Ольга Александровна, легонько потянув парня за локоть, остановила его и стала расспрашивать. Оказалось, он пришёл в Казань издалека, из-под Мензелинска. У него не было денег на билет, и он две недели шёл пешком.
– Пусть бы только приняли учиться, я бы и на вокзале прожил, – сказал он, краем ладони вытирая глаза.
Ольга Александровна посоветовала парню сходить в обком комсомола. Ободрённый Хасан отправился туда, но на рабфаке так больше и не показался.
Через несколько дней, идя дождливым утром на работу, Ольга Александровна снова увидела Хасана. Он спал на скамейке, в «Саду медного бабая», как запросто называли в Казани Державинский парк, где стоял памятник поэту. Сердце её ёкнуло. Мешочка при нём уже не было. Лицо в синяках, один глаз подбит, бешмет изодран.
Она осторожно разбудила парня:
– Ты чего тут лежишь?
Вздрагивая от холода, Хасан несколько минут растерянно озирался, протирая глаза, затем с улыбкой провинившегося ученика спросил:
– Вы та хорошая тётя?
Хасан рассказал ей, что в обкоме комсомола ему велели зайти на следующий день. Побродив немного по казанским улицам, продрогнув, он вернулся на вокзал. А ночью его ограбили, какая-то шпана утащила мешок, где лежали все его бумаги. Теперь он не знает, что и делать, голова кругом идёт. Ему ещё дома говорили, что один их деревенский работает в Казани ломовым извозчиком. Он пытался найти его, да ничего из поисков не вышло. Никто в деревне не смог дать ему точного адреса этого человека.

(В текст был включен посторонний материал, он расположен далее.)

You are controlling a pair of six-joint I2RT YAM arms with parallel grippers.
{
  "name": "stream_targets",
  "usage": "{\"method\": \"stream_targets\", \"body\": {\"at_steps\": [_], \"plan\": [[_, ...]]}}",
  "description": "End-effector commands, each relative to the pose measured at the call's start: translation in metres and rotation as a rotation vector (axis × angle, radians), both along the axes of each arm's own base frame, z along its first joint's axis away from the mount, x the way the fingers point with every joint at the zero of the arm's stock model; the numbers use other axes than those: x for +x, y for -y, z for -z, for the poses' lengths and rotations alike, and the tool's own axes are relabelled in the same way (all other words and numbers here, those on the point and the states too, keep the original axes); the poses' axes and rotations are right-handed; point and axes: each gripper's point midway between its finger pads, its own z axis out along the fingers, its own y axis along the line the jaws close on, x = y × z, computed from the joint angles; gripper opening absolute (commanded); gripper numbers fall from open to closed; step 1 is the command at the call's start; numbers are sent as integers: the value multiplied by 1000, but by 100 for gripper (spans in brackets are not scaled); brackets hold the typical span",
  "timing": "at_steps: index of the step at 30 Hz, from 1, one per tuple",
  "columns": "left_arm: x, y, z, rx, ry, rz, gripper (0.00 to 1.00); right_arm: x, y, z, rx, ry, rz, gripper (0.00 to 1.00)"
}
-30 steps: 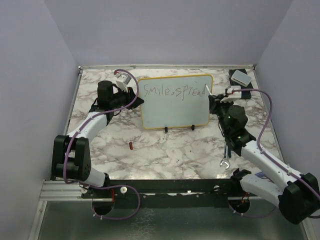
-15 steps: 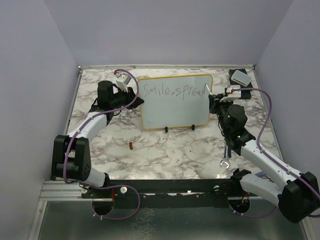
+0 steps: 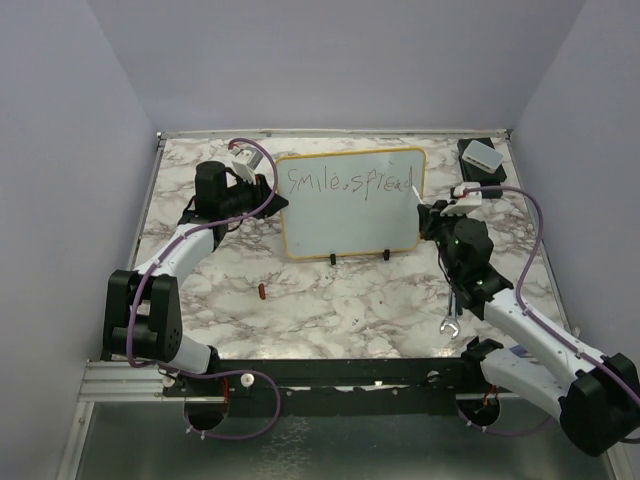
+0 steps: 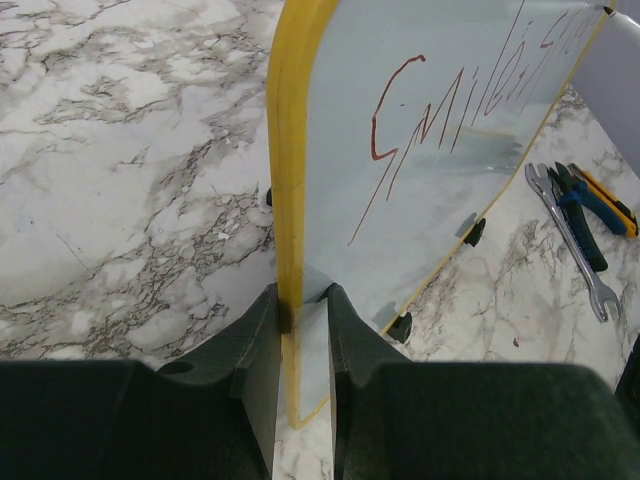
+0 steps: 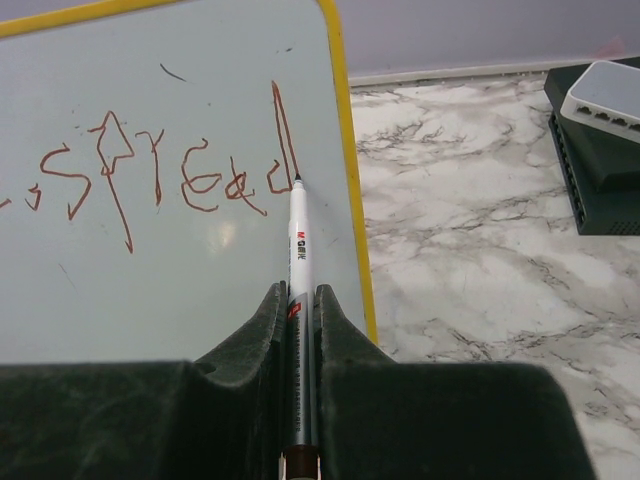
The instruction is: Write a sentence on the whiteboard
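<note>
The whiteboard (image 3: 350, 215) stands upright on small black feet at the back middle of the marble table, yellow-rimmed. One line of the sentence (image 3: 348, 184), "smile, spread", runs across its upper face in thin reddish-brown strokes (image 5: 160, 175). My left gripper (image 4: 302, 305) is shut on the whiteboard's left yellow edge (image 4: 290, 180). My right gripper (image 5: 298, 300) is shut on a white marker (image 5: 298, 250). Its tip touches the board at the foot of the last "d", close to the right rim (image 5: 350, 180).
A wrench (image 4: 575, 240) and a blue-and-yellow hand tool (image 4: 590, 205) lie on the table right of the board. A white box on a black base (image 3: 481, 155) sits at the back right corner. A small red cap (image 3: 262, 291) lies in front of the board.
The right gripper has drawn the marker down the tall stroke of the "d" and the right arm has shifted slightly lower. The left gripper has kept still on the board's edge.
</note>
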Motion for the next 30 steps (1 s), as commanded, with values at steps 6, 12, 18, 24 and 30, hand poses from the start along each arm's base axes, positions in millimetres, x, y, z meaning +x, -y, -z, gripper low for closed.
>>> {"method": "stream_targets", "body": {"at_steps": [6, 12, 18, 24, 30], "plan": [[-6, 4, 4, 12, -20, -4, 12, -9, 13, 28, -7, -88, 59, 1], [-5, 3, 4, 12, -22, -13, 12, -8, 23, 16, 3, -62, 119, 1], [-5, 3, 2, 9, -21, -19, 12, -13, 26, -9, 14, -1, 112, 1], [-6, 4, 0, 5, -23, -22, 12, -26, 8, -32, 16, 64, -33, 1], [-7, 5, -2, 4, -23, -25, 12, -35, -11, -35, 15, 62, -156, 1]]}}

Ольга Александровна после и сама удивлялась, как это она решилась тогда взять Хасана к себе на квартиру, почему она сразу поверила ему. Как бы то ни было, с этого памятного дня Хасан Муртазин стал жить у Погорельцевых.
Посоветовавшись, все трое решили, что, если даже и вышлют новые справки из деревни, всё равно поступать на рабфак будет уже поздно. И Матвей Яковлевич порекомендовал Хасану устраиваться пока на завод.
На работу они ходили вместе. Хасан оказался способным, сообразительным парнем, был настойчив, но тщеславен.
В следующем году Хасан поступил учиться, но долго ещё жил у Погорельцевых. Стол у них был общим. Бельё Ольга Александровна стирала Хасану сама и слышать не хотела ни о каких деньгах. Хасан продолжал ходить к Погорельцевым и после того, как перешёл жить в общежитие. Матвей Яковлевич с Ольгой Александровной ничего не жалели, старались делать всё возможное, чтобы облегчить ему вступление в самостоятельную жизнь. «Откуда же ещё ждать парню помощи?» А когда Хасан, закончив рабфак, решил уехать для продолжения учёбы в Москву, они собрали его в дорогу так, словно родного сына провожали в дальний путь. Матвей Яковлевич подарил Хасану своё чёрное осеннее пальто, которое всего несколько раз надевал. «Прилично ли ходить по столице в обшарпанном пиджачишке». Растроганный Хасан сказал:
– Я ведь вам не родственник… Ни сват ни брат… А сколько добра видел от вас. В жизни не забуду!
И пока Хасан учился в Москве, Погорельцевы нет-нет да посылали ему то деньжат немного, то посылочку. В ответ от Хасана приходили тёплые, полные благодарности письма. На последнем курсе он реже стал баловать их письмами. Но Матвей Яковлевич с Ольгой Александровной не обижались на это, оправдывая Хасана тем, что он, бедняга, верно, «головы не отрывает от учебников».
Как раз в эти годы на семью Погорельцевых одно за другим обрушились несчастья. Утонул единственный их сын, которому только что исполнилось десять лет. После того надолго слёг Матвей Яковлевич. Отличавшийся на редкость ровным характером, Матвей Яковлевич после болезни стал беспокоен и раздражителен. И потому постоянное ожидание от Хасана писем уже само по себе превратилось для него в пытку. А письма приходили всё реже и реже. И наконец их совсем не стало.